As conspirações e inspirações em ‘BA’AL’, 5º episódio de ‘AHStories’

Filmes de horror com gravidez no ponto central fazem parte de um terreno bem explorado ao longo de décadas e ainda é efetivo quando bem executado. Existem poucas coisas menos tensas de acompanhar do que uma pessoa no ápice de sua vulnerabilidade, tornando-se alvo de uma sequência de atos que coloquem em risco sua vida e a da criança que está carregando. “BA’AL” parece ser uma sondagem moderna dessa temática e dos medos que existem ao seu redor que outros filmes já exploraram, como Bebê de Rosemary, Perigo na Escuridão e Os Filhos do Medo, porém não há muito acontecendo nesse episódio que justifique a entrada de American Horror Stories neste território.

Boa parte desse episódio foca apenas em Liv (Billie Lourd) num conflito interno a respeito do estresse de ser uma mãe estar causando alucinações nela, ou se realmente há algo sombrio acontecendo em sua casa. Esse é um ponto de vista comum a ser abordado em filmes de horror com essa temática, e assim, essa escolha de estruturar a trama desta forma parece familiar às produções que são superiores em termos de qualidade. Entretanto, “BA’AL” ainda possui momentos que são efetivos.
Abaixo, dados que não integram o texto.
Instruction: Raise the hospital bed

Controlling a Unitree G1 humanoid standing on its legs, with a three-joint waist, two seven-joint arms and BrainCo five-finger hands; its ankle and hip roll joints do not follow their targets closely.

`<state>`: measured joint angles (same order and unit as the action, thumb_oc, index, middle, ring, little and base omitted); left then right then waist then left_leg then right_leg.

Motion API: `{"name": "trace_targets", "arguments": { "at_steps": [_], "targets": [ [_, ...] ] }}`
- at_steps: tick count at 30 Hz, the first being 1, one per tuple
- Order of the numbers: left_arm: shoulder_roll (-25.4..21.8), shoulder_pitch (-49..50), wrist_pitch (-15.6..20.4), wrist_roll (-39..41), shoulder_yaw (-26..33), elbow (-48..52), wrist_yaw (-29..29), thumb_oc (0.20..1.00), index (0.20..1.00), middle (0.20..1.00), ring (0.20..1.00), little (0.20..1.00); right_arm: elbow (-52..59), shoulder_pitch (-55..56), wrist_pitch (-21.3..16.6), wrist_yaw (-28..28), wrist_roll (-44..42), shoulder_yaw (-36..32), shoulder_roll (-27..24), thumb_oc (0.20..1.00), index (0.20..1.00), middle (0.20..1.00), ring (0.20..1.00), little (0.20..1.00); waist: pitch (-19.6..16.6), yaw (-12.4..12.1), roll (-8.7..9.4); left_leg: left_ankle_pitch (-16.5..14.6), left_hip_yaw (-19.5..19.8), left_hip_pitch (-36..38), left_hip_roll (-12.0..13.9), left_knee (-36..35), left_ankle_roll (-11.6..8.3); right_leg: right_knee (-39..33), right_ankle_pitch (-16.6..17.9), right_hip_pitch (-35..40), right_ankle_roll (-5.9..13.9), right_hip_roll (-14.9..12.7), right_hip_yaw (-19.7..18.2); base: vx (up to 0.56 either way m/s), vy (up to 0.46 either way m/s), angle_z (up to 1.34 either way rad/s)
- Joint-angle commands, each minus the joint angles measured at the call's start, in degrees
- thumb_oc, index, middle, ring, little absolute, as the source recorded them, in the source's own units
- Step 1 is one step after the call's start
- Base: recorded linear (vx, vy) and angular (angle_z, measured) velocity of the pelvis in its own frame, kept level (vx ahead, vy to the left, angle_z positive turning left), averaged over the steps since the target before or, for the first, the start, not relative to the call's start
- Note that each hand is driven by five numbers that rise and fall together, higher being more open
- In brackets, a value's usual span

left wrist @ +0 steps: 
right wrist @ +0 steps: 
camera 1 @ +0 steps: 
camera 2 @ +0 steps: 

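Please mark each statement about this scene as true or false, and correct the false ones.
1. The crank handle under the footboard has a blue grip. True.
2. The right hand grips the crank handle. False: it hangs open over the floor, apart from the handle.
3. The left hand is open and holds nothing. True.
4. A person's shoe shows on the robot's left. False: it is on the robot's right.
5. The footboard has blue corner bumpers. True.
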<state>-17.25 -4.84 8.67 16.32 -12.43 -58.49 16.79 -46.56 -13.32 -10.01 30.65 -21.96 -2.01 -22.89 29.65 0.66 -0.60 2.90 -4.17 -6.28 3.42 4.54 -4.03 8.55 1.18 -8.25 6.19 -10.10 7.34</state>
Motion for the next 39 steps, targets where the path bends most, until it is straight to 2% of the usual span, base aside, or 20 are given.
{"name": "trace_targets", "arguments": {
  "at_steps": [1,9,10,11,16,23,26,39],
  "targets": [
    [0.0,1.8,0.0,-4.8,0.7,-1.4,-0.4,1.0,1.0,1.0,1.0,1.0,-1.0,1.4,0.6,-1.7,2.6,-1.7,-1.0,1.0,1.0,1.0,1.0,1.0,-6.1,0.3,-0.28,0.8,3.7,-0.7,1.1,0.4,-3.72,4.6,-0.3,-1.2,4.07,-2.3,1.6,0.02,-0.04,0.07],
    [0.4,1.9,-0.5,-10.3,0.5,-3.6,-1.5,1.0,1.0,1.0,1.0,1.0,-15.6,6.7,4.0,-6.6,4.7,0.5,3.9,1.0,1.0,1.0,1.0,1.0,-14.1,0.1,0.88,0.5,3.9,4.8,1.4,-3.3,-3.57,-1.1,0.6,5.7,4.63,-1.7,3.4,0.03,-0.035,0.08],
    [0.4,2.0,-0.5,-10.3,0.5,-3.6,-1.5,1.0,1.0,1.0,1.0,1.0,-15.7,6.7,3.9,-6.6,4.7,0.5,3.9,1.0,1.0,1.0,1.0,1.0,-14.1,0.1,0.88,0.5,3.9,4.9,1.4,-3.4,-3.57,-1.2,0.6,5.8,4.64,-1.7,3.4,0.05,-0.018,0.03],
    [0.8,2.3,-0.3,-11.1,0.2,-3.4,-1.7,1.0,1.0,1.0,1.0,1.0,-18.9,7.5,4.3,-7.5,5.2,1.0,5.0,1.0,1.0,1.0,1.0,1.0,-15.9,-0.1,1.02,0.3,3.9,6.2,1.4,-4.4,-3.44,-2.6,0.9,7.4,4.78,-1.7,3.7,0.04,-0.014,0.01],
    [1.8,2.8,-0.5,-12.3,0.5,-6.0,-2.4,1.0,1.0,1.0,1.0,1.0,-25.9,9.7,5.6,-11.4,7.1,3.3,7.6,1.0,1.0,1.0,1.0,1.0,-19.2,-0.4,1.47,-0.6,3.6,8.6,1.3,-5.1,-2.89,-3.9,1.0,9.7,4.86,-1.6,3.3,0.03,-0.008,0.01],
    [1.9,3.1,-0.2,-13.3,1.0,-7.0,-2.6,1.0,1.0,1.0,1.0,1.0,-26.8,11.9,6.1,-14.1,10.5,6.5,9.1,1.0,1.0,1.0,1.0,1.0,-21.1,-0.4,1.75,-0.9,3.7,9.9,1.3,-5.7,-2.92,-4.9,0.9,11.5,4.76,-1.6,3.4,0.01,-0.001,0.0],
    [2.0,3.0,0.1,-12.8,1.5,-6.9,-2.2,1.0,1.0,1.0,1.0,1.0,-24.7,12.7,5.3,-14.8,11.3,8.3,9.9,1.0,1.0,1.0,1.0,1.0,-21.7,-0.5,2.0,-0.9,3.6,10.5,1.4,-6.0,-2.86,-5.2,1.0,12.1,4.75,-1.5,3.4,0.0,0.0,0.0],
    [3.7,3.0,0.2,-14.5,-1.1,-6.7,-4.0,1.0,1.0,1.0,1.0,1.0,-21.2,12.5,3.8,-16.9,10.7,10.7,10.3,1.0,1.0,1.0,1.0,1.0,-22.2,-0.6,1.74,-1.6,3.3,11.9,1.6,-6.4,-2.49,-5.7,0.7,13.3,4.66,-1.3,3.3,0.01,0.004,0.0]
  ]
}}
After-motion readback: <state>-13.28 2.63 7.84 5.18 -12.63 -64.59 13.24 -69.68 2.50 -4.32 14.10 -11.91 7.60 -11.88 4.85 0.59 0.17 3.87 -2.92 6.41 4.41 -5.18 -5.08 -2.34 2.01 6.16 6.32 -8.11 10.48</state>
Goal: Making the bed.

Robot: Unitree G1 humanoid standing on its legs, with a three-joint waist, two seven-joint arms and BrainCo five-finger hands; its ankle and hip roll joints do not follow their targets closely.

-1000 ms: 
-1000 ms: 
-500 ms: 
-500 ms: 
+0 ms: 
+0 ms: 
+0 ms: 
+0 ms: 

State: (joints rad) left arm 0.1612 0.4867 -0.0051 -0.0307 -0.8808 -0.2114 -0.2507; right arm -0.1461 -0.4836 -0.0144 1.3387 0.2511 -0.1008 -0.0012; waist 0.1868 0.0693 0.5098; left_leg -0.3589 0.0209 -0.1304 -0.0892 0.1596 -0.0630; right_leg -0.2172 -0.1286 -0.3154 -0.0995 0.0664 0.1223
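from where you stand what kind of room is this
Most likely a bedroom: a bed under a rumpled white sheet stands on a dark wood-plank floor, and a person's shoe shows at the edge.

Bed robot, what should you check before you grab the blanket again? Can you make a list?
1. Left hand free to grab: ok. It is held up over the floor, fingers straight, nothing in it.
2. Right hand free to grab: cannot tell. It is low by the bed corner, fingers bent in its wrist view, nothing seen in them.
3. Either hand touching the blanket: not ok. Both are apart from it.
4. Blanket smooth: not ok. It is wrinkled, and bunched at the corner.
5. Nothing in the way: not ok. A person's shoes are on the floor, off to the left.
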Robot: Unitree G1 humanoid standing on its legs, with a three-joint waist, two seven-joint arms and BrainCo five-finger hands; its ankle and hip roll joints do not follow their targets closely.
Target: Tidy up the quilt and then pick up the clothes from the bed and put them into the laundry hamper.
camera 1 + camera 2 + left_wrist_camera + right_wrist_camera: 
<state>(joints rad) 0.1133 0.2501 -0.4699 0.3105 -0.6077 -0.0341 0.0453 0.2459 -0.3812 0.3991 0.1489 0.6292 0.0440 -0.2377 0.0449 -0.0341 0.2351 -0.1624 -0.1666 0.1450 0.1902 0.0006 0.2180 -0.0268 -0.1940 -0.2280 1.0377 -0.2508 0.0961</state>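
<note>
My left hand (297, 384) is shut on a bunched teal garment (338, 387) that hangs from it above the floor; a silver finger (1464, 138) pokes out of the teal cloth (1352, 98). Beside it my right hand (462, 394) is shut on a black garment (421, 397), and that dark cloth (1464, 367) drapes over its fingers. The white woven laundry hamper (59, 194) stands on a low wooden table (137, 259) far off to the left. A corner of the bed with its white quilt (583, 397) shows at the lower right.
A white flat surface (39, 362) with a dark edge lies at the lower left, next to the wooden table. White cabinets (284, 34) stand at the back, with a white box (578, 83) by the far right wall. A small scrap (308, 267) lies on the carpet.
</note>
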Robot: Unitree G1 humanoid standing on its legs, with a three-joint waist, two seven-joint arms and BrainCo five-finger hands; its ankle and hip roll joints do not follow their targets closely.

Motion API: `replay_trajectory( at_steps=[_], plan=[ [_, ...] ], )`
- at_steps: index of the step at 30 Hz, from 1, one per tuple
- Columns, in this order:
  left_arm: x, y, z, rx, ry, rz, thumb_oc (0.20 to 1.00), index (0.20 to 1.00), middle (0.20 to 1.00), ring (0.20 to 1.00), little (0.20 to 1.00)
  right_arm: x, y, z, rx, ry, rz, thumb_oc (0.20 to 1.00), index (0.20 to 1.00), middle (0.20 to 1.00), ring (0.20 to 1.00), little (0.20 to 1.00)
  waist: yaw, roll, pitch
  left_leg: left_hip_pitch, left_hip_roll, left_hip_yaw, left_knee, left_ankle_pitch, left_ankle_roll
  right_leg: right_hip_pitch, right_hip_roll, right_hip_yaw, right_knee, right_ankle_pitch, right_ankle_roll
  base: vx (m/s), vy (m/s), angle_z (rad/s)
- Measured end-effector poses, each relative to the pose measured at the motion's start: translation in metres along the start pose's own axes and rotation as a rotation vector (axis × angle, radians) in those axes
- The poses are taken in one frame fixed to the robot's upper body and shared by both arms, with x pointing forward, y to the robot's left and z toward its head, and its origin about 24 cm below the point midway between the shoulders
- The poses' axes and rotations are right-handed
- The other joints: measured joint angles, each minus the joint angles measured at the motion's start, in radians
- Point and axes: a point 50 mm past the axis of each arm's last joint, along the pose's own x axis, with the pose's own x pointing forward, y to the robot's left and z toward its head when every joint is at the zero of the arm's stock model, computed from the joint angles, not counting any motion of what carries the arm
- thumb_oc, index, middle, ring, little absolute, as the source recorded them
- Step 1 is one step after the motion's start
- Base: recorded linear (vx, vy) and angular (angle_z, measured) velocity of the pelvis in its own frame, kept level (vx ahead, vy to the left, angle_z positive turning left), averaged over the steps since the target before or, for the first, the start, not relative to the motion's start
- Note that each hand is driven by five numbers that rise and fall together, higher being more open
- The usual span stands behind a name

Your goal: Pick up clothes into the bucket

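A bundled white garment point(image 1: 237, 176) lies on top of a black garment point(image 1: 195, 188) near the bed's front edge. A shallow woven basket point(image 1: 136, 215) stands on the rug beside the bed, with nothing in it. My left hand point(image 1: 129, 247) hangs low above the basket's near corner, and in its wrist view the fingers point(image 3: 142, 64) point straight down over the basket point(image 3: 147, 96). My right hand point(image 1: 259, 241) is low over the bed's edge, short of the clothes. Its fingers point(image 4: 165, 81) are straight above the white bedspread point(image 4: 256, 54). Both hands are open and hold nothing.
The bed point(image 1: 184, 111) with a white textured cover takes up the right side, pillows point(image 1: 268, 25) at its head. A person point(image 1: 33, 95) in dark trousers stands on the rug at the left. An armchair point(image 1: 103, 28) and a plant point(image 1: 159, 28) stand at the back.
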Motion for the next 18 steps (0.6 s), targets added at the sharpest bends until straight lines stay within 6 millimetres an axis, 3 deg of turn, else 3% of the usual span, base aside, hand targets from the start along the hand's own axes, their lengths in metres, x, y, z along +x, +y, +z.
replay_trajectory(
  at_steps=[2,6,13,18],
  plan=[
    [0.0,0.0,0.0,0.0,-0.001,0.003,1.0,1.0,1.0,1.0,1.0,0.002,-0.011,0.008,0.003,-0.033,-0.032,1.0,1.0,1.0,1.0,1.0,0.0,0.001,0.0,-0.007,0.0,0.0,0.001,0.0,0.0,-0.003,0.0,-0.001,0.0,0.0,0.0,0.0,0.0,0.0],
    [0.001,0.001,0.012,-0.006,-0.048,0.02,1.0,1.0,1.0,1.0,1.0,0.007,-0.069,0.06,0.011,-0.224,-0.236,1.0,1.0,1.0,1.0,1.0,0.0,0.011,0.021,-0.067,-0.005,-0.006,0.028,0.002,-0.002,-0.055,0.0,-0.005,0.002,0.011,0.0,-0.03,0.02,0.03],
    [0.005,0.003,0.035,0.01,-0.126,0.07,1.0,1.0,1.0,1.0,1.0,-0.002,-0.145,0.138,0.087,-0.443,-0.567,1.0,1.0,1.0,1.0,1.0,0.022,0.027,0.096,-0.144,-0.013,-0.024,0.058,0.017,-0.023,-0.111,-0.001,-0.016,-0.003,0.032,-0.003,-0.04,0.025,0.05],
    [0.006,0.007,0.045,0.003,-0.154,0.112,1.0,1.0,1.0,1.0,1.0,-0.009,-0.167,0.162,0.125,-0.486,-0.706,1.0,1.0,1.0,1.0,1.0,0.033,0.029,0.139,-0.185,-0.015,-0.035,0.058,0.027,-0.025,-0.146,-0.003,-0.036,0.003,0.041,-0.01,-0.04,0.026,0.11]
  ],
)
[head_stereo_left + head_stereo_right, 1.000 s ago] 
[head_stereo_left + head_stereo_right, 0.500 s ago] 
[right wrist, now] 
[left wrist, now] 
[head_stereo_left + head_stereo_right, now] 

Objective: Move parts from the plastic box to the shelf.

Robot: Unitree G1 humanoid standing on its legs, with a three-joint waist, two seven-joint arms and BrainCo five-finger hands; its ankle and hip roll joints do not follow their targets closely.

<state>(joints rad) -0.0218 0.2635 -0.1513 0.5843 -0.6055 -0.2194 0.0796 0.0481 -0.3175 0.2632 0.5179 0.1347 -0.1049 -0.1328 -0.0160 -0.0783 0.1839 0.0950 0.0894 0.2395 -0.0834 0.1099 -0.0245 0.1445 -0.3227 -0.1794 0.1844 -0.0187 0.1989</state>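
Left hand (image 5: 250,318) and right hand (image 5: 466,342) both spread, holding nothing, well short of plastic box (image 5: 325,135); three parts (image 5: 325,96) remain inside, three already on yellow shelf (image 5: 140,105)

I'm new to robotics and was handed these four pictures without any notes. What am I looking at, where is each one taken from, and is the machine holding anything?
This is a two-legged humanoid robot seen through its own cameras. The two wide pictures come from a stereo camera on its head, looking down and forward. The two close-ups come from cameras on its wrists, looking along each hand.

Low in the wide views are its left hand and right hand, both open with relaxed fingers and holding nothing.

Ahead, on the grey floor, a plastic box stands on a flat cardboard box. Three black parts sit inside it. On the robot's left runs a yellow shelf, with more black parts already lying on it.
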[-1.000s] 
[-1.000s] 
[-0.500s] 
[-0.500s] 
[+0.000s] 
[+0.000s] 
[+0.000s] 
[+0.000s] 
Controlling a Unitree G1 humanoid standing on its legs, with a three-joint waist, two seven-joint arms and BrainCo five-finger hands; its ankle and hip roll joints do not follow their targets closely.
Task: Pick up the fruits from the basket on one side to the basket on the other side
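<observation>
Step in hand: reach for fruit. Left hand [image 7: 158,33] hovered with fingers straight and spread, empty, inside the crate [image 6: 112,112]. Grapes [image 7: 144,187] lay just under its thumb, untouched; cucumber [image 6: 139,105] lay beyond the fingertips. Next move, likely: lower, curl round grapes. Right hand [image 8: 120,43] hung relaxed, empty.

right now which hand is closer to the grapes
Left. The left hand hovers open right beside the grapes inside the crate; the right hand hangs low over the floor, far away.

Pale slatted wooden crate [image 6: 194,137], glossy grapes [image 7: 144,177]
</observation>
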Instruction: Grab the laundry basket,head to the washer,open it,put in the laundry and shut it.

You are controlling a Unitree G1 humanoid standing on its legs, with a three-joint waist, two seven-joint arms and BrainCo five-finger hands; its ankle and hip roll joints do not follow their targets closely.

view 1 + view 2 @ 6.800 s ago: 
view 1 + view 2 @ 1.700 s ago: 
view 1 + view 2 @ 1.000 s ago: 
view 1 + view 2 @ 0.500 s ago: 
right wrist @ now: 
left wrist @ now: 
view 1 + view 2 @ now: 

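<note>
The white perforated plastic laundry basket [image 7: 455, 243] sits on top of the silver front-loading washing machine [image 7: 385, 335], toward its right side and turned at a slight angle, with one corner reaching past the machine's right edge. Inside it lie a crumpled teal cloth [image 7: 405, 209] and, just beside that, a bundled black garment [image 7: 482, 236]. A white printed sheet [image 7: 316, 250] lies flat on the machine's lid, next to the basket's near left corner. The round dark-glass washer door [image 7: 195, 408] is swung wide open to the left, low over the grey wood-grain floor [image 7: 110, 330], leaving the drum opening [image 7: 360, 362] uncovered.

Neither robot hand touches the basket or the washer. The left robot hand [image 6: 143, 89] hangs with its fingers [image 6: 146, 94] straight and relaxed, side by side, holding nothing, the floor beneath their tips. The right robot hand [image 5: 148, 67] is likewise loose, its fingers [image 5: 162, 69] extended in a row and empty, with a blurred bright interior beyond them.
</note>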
O totem de fertilidade ser o pontapé inicial parece dar um pouco de originalidade a esta história, apesar de o objeto ter sido introduzido de uma maneira um tanto constrangedora e apressada. Existe tensão suficiente e bem estruturada na primeira metade de “BA’AL”. As referências a Atividade Paranormal com as câmeras e babá eletrônica são bem utilizadas, assim como o uso da distorção nas músicas de ninar e o som de estática durante as cenas mais tensas.

No passar dos últimos anos, acompanhamos o crescimento de Billie Lourd como atriz e a vimos em ótimos momentos em Cult e 1984, e assim havia um sentimento de animação ao vê-la protagonizando este episódio, mas sua personagem está boa parte do tempo exausta, fazendo beicinho ou enfurecida, e isto termina sendo difícil de acompanhar ao longo de 40 minutos. Os momentos onde vemos a personagem divertindo-se com seu filho são bonitos e nos traz um lado de Billie que ainda não havíamos visto, especialmente nas produções de Ryan Murphy. Porém, todos os personagens ao redor de Liv são desprovidos de qualquer coisa que lembre traços de personalidade, o que termina dando a atriz um destaque indireto.

Existe uma estranha tendência para que histórias de horror com gravidez gerada por rituais terminem num ponto onde todos os personagens estiveram conspirando contra a personagem principal. “BA’AL” segue esta tendência, mas é questionável a motivação por trás da escolha. Todos os colegas de faculdade de Matt utilizaram de seus conhecimentos adquiridos na indústria de filmes para enganar Liv com efeitos especiais e maquiagem, e é inquestionável que é uma forma simples e fácil de justificar o que vimos. Mas não é suficiente. Não parece plausível que um grupo de amigos casualmente concordaria em entrar num esquema desse tipo para destruir o psicológico de uma pessoa inocente. Porém, certamente deixa mais fácil para a audiência apreciar o momento em que todos são mortos brutalmente por um demônio.

A problemática que existe em fazer um episódio como “BA’AL” é que o mesmo precisa que, no mínimo, seja mais interessante do que outros programas de horror atuais que possuem demônios, gravidez e crianças em suas tramas. Talvez seja notável que houve pouca motivação para escrever uma review sobre esse episódio, pois não há muito a se dizer a respeito do mesmo. Infelizmente, boa parte do desenrolar da trama parece preguiçoso, e é como se existisse uma lista de momentos comuns nesse tipo de trama para serem feitas neste episódio. Se a história, conforme progredisse, utilizasse mais do humor mórbido e histérico que é apresentado nas cenas finais, talvez a mesma tivesse funcionado mais, ao invés de deixar boa parte da audiência com um grande ponto de interrogação na cabeça. Para compreender o quão irrelevante é o papel do demônio Baal aqui, o mesmo poderia ser facilmente substituído por outra entidade e a trama se desenrolaria da mesma forma. Infelizmente, todo o enredo do episódio não é somente previsível, mas também não parece ter criatividade alguma além de ser uma tentativa de remake contemporâneo de o Bebê de Rosemary.

Por Gabriel Fernandes em 20 de August de 2021

"Tu fui, ego eris". Arquiteto e urbanista, ilustrador independente, colecionador de mangás e grande apreciador do gênero terror em filmes, séries e jogos.